[Start of section]

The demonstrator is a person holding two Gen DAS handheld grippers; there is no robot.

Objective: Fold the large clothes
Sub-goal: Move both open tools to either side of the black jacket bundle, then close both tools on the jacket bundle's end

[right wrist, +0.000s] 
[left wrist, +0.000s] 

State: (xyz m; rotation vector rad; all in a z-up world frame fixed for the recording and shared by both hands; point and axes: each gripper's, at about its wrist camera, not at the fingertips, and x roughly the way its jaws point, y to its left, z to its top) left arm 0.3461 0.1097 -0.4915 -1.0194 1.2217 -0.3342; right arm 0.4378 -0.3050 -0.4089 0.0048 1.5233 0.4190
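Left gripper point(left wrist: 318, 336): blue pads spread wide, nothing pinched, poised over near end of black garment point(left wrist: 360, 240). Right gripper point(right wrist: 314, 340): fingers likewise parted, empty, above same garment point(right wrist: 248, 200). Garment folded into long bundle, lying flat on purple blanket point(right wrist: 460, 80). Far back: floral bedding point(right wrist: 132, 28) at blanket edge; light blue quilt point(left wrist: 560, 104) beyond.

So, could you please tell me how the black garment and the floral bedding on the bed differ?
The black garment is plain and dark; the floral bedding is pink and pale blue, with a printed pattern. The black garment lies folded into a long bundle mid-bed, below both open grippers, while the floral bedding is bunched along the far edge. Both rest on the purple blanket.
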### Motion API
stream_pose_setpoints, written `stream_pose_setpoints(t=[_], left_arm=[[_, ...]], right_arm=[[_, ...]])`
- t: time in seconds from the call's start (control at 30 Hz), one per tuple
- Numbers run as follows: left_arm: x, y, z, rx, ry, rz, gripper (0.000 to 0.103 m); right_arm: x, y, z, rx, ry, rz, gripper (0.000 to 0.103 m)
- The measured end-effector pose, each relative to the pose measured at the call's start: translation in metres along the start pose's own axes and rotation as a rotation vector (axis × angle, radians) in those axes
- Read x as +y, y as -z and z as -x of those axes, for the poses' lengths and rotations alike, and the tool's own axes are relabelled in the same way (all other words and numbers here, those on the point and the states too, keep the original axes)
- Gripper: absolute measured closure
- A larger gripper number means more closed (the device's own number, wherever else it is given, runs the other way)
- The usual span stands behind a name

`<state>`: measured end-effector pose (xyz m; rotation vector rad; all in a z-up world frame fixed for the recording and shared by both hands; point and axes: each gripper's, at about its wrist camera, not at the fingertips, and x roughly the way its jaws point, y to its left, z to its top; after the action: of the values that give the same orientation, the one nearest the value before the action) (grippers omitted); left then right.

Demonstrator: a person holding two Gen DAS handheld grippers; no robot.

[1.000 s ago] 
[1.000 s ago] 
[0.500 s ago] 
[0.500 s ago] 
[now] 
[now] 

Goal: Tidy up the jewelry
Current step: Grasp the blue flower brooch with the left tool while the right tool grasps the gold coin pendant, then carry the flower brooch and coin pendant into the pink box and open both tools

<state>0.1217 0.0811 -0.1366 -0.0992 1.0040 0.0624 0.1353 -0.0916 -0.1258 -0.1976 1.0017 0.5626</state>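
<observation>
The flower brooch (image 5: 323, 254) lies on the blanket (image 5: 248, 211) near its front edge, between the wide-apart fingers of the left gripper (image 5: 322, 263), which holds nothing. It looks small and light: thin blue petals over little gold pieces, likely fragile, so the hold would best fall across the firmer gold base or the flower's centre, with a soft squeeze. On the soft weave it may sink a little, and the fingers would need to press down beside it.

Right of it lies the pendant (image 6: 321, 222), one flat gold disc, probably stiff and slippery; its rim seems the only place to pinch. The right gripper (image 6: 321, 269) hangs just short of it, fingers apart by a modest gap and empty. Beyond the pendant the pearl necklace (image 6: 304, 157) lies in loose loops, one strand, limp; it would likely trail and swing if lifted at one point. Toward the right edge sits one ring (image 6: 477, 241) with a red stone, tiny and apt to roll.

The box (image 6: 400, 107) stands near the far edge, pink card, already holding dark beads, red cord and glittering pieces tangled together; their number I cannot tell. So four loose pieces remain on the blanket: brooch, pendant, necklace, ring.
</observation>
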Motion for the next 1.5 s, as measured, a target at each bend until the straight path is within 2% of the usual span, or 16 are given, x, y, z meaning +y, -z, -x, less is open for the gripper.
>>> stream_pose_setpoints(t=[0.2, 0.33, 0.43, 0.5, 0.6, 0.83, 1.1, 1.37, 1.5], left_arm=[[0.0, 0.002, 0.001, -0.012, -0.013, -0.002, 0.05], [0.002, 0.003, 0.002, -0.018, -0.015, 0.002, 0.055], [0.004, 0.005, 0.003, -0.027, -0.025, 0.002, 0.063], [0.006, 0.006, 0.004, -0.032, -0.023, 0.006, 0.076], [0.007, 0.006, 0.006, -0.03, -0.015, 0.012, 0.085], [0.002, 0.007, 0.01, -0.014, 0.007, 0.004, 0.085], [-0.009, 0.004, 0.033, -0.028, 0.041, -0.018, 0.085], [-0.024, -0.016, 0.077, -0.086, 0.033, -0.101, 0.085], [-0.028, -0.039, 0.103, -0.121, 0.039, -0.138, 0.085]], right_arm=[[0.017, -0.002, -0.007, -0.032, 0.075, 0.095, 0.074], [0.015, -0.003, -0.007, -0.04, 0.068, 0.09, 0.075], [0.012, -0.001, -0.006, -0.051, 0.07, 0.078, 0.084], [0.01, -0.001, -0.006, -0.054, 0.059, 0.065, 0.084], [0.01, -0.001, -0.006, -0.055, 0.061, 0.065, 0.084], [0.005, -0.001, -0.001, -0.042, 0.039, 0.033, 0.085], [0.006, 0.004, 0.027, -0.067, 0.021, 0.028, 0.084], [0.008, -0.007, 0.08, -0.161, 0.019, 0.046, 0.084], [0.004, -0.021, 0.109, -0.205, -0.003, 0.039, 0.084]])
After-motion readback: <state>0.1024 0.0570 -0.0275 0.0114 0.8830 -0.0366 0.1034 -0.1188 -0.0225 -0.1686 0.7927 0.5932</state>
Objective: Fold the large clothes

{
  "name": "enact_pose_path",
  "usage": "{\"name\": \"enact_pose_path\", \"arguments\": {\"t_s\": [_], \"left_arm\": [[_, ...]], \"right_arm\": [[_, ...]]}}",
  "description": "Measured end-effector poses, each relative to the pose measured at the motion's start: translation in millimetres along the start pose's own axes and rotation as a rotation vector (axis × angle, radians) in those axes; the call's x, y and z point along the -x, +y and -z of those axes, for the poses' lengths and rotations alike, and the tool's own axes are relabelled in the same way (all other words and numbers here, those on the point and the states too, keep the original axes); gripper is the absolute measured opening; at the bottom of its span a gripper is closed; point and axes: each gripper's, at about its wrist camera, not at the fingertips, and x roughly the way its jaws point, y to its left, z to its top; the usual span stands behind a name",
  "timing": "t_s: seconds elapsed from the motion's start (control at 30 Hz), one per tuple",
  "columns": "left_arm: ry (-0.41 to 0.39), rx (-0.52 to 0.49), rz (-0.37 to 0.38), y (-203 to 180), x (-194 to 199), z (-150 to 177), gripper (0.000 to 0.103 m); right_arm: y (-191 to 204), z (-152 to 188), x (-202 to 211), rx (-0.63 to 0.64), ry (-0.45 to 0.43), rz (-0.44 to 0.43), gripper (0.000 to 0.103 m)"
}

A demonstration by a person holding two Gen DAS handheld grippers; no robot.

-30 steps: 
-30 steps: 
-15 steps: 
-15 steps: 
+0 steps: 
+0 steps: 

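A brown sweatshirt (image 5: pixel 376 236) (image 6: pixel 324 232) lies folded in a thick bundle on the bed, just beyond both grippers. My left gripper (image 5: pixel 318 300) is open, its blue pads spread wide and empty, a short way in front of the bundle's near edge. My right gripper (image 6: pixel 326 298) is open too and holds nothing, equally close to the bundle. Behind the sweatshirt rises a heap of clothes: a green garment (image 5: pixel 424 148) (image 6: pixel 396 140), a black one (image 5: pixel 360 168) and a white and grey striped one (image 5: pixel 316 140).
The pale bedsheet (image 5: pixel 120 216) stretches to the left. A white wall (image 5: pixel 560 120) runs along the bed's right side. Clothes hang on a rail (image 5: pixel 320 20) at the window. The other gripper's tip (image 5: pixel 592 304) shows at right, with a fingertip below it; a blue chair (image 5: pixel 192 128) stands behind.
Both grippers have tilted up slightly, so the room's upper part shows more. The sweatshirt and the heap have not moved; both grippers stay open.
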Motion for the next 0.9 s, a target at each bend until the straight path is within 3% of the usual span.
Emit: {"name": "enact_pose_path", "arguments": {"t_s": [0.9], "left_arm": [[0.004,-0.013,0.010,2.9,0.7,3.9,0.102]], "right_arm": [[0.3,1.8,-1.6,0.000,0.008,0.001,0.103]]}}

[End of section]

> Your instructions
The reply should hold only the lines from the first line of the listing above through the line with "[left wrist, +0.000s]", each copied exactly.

> Response to the task
The demonstrator is a person holding two Gen DAS handheld grippers; there is no robot.

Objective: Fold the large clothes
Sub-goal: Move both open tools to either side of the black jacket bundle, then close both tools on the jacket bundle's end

[right wrist, +0.000s] 
[left wrist, +0.000s] 

This exercise requires no additional answer.